Another reason for application stagnation here in China is the proliferating bootleg software virus within the whole Asian prepress industry. Quark and Adobe have thrown up their hands in exasperation trying to compete with readily available cracked copies of their applications. It is rumoured that Quark was registering bootleg copies of XPress if their users would pay for the upgrade to the current version.
Much like in the Canadian industry in the late 1990s, most of the prepress expertise in the Asian print world resides in prepress houses still producing film for hoards of waiting printers. On any evening, Seoul’s busy streets are buzzing with aggressive couriers racing their motorcycle delivery trucks full of film and paper for printers running a night shift. No OS X, no CTP, no in-house prepress, a scarcity of skilled operators, bootleg software – this is a world stuck on OS 9 and XPress 3.32 despite of the diminishing pool of hardware they draw from.

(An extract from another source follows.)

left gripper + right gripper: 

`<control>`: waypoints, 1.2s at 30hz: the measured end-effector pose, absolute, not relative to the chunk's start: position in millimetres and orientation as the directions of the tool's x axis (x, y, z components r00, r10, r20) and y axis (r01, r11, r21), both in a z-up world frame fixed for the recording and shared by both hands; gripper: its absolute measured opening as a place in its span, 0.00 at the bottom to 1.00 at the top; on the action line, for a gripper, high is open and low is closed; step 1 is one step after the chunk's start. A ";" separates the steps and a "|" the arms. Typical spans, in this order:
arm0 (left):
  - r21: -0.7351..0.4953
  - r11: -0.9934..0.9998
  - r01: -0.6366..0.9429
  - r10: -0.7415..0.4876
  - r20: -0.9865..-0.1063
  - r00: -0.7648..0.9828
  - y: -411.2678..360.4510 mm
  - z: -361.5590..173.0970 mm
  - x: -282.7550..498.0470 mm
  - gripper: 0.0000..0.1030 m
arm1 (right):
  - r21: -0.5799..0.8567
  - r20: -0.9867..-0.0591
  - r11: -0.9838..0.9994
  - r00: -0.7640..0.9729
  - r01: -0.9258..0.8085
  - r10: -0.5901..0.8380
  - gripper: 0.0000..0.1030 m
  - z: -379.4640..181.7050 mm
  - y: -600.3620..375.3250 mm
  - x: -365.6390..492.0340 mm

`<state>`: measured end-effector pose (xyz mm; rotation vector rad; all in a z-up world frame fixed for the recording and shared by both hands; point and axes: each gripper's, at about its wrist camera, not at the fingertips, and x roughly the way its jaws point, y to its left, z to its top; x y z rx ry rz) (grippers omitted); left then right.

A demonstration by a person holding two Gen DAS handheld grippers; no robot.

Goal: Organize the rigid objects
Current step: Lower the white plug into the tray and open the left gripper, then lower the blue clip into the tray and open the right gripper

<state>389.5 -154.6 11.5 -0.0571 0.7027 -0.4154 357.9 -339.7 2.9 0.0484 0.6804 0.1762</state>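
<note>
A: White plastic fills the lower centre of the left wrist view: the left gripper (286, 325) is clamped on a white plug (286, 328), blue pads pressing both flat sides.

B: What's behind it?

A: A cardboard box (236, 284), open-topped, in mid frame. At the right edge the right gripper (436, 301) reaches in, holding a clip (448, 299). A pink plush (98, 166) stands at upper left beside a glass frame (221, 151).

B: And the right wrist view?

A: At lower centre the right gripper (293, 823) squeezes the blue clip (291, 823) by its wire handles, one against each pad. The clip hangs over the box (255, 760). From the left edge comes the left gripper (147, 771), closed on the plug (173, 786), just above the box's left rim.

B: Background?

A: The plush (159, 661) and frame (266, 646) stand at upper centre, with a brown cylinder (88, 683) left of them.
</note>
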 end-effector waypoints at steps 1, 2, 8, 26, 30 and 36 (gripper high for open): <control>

Amid all of this relatively archaic prepress, I was very eager to get my hands on a full version of QuarkXPress 7, and so my frustration swelled over the courier and my missing package. I was reminded why this package is really Quark’s attempt to return to the desktop publishing limelight. Two weeks and several phone calls later (in both English and Mandarin), a package from Quark finally appeared on my desk while I was at lunch. My stomach full of jaozi (boiled dumplings), I smiled and opened the battered box: finally, something new from Quark.